3. Com aqueles pastores de há dois mil anos, nós partilhamos as trevas. Como partilhamos as trevas! Não raras vezes, elas fazem-nos duvidar do cumprimento da promessa em nosso Senhor Jesus Cristo. Partilhamos com os pastores as trevas em que parece nos sentirmos bem, apenas porque escondem as nossas debilidades — poderão estar envolvidas numa forma mais contemporânea, mas são as mesmas. São as trevas de quem recusa Deus e se perde na cegueira da sua auto-suficiência. São as trevas de quem se procura impor aos demais. São as trevas de quem pensa que, vivendo apenas por si e para si consegue ser mais que todos os outros. São as trevas de quem, no seu coração, não encontra lugar para os outros, para a compaixão, para Deus. São as trevas dos que não têm o suficiente para viver dignamente. São as trevas da mentira.

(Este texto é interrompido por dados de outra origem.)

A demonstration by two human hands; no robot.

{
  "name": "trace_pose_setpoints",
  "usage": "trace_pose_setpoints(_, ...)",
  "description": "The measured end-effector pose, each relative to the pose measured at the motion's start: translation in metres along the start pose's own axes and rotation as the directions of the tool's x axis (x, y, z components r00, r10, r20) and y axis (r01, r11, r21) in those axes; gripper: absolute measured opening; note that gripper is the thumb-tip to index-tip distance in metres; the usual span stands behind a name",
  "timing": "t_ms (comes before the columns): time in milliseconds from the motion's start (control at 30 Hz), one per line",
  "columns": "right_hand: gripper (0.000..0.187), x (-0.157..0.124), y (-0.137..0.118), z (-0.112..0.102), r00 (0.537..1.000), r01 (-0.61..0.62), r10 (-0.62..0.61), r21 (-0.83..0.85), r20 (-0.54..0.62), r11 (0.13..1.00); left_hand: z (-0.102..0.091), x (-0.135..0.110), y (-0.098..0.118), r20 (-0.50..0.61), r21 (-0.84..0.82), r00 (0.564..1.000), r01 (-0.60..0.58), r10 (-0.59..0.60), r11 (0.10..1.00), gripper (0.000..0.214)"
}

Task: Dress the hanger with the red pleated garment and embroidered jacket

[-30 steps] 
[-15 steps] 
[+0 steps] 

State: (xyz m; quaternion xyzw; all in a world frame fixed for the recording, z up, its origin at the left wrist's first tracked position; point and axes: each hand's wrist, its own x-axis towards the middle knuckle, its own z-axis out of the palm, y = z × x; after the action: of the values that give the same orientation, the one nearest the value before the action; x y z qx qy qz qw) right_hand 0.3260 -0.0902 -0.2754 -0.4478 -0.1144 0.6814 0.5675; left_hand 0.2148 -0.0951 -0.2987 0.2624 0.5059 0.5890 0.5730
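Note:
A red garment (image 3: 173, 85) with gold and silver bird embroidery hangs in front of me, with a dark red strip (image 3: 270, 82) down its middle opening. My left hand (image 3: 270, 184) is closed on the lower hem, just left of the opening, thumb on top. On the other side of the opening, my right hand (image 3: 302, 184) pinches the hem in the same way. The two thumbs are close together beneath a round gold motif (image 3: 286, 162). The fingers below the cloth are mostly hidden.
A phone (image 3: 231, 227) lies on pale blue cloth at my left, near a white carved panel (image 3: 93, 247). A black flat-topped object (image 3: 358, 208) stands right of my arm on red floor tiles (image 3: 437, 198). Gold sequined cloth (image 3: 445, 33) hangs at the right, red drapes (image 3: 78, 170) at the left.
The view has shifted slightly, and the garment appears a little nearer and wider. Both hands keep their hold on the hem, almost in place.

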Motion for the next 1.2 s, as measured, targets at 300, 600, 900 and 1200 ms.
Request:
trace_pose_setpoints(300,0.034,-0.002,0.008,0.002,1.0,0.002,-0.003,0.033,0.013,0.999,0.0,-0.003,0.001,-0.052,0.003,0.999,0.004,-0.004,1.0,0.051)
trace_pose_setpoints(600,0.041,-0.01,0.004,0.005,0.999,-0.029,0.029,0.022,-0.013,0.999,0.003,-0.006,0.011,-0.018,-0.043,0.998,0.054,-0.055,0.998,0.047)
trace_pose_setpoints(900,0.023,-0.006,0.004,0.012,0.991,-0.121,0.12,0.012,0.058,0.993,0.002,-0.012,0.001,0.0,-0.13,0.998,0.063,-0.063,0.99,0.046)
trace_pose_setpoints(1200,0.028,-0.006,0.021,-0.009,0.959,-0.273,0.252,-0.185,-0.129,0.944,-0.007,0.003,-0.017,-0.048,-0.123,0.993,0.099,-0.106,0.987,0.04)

Mas — Deus seja louvado! — com aqueles humildes pastores de Belém, partilhamos igualmente o anúncio do Evangelho. É por isso que hoje vos quero repetir ao vosso coração, a vós que encheis esta Catedral, as palavras proferidas pelo Anjo no momento primeiro do mundo novo: “Anuncio-vos uma grande alegria para todo o povo: nasceu-vos hoje, na cidade de David, um Salvador, que é Cristo Senhor”.

Hoje, Deus insiste em nascer, em fazer-se carne, em fazer-se pequeno, em fazer-se menino. Insiste em fazer-se Deus connosco e em nós. Ele nasce em cada criança concebida. Nasce em cada coração que se converte. Nasce em cada batizado. Nasce em cada gesto de paz e de amizade. Nasce em cada cristão que toma a sério o seu caminho para Deus e com Deus.

A luz que iluminou aquela noite de Belém atravessa os séculos. Já o tinha feito de Belém para o tempo de Isaías — de tal forma que, de longe mas a partir da perspectiva divina, o Profeta foi capaz de a entrever. Mas, daquele momento inicial da nova humanidade (o ano “0”), do Presépio, a luz chega também até nós, para continuar hoje, aqui, a brilhar, a inundar esta Catedral e todas as igrejas do mundo inteiro. Ela enche de luz divina as nossas trevas, as trevas da humanidade. Ela enche de luz divina as culturas, os povos, a vida de cada ser humano que por ela se deixa invadir. É a luz daquele Menino, do Deus-connosco.

Ele nasceu em Belém. Mas a sua vida, a sua luz continuam hoje a resgatar, com o mesmo brilho e a mesma intensidade, a mesma glória e a mesma alegria, o mesmo fulgor e a mesma paz, todos quantos, adormecidos nas trevas, despertam para a vida verdadeira e se põem a caminho do Presépio, “a ver o que aconteceu e que o Senhor nos deu a conhecer” (Lc 2,15).

A luz que é o Menino de Belém continua hoje a dizer a cada um de nós: “Glória a Deus nas alturas e paz na terra aos homens por Ele amados”. Que este Menino, esta luz, inunde o nosso coração. Que Ele nos encha de paz e de alegria. Que Ele ilumine a noite e o coração de todos!